道路際にぽつんと置かれた持ち主のない三輪車。誰もいない事務所でほこりをかぶり色あせた2年前の新聞紙。日付は2011年3月11日──。
東日本大震災から2年後、福島第1原子力発電所から20km圏内の警戒区域に取材に入りました。被災地の住民は故郷に帰れず、町は時が止まったまま。「原子力 明るい未来のエネルギー」。福島県双葉町の道路には、あの有名な看板が寂しく放置されていました。
地球環境によいとされた原発が地域環境を壊滅させた記憶は、日本のエネルギー政策の後遺症となりました。全国で停止した原発33基のうち、再稼働できたのは10基のみ。国の安全審査の厳格化に加え、住民訴訟による再稼働差し止め判決が相次いだためです。
その間、日本のエネルギーは世界と逆行し化石燃料への依存度を高めました。
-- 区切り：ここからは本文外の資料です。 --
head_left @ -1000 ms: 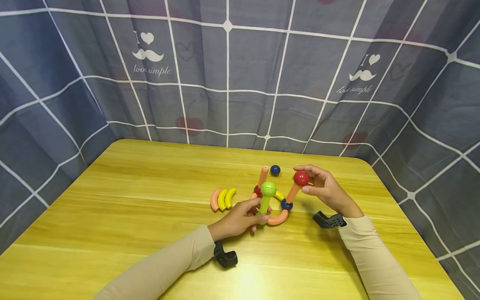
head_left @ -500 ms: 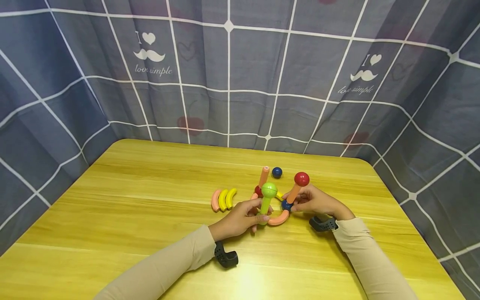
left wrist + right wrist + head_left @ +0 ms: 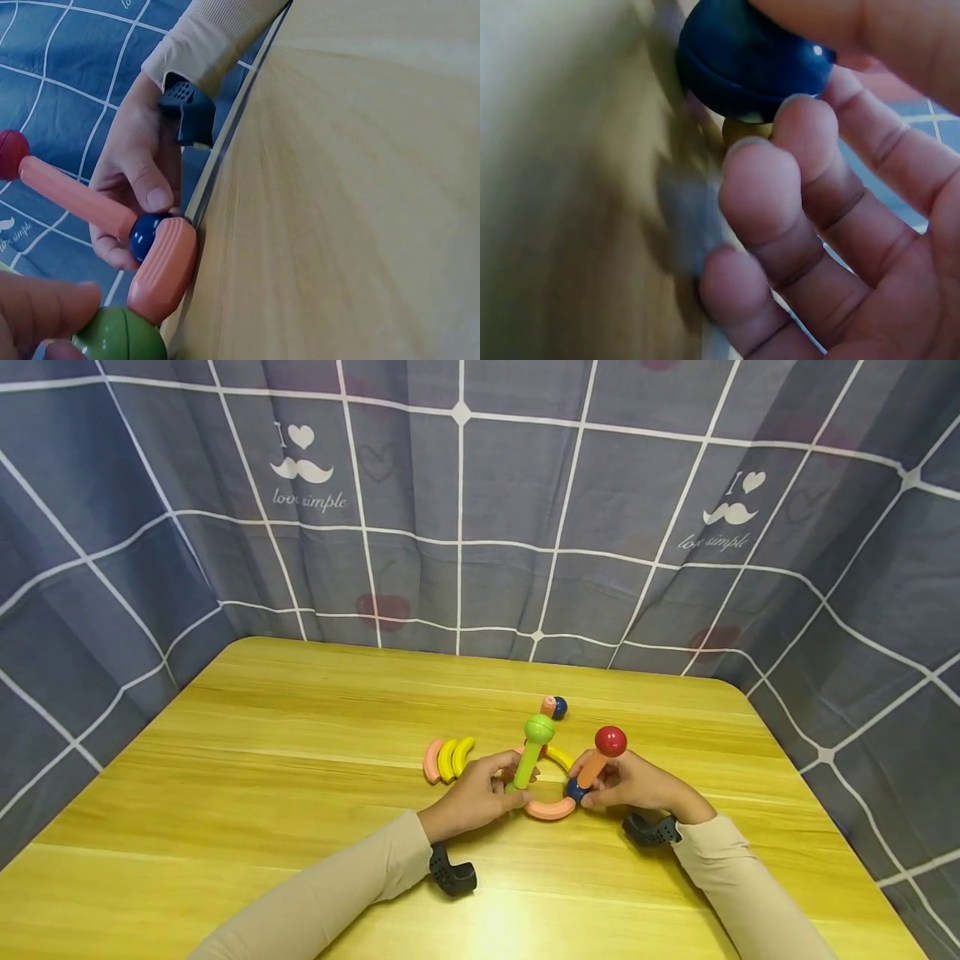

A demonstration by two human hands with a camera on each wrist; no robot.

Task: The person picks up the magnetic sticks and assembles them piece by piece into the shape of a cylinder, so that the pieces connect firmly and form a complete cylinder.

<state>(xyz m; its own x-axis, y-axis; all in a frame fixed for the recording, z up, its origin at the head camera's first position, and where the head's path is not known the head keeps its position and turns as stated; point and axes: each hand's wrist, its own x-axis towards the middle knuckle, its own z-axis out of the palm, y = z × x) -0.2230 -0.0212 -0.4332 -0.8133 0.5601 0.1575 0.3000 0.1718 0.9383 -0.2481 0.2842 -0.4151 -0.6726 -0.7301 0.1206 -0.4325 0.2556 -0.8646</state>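
Note:
A ring of magnetic balls and curved sticks stands on the table between the hands. My left hand pinches the green ball at the foot of an upright green stick, topped by another green ball. Opposite, my right hand grips the dark blue ball, under a leaning orange stick with a red ball on top. An orange curved stick joins these corners in front; a yellow curved stick runs behind. The rear red ball is mostly hidden.
At the rear, an orange stick without a ball on top overlaps a loose blue ball in the head view. Left of the ring lie one orange curved stick and two yellow ones. A grey checked curtain surrounds the table.
My right hand has come down from the upper red ball to the blue ball below. The ring has shifted slightly, and its rear orange stick now leans right, towards the loose blue ball.

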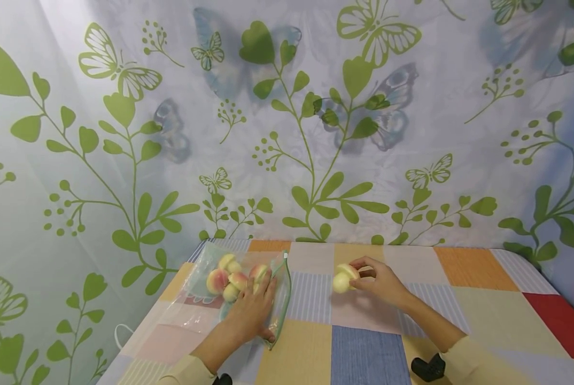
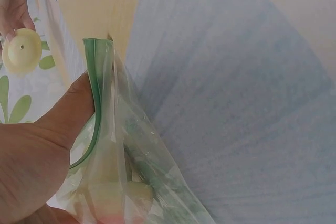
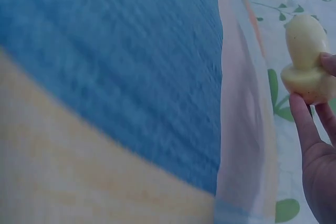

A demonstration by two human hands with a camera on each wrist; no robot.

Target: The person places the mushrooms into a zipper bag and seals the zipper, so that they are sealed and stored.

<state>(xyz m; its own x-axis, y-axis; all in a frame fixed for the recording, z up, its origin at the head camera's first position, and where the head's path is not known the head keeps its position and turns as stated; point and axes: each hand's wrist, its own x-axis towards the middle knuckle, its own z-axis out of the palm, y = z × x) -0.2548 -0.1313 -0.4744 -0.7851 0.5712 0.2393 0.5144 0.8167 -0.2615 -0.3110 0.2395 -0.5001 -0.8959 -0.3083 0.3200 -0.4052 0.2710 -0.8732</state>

これを修正しようと経済産業省が7月に示したのが30年のエネルギー基本計画案です。菅義偉政権の温暖化ガス削減目標に向け、電源構成を化石燃料から再生可能エネルギーにシフトさせ、原発の比率も倍増させる計画です。果たして可能なのでしょうか。
今週号の特集は「再エネ 不都合な真実」。再エネ開発が進む町や再稼働に備える原発の現場を記者が歩きました。見えてきたのは、原発だけでなく再エネも地域環境との共生が難しいという事実。30年度に温暖化ガスを13年度比46%削減する目標にはいくつもの壁が立ちふさがっています。
退陣する菅政権の置き土産を引き継ぐ新政権は、この問題と真正面から向き合うことになります。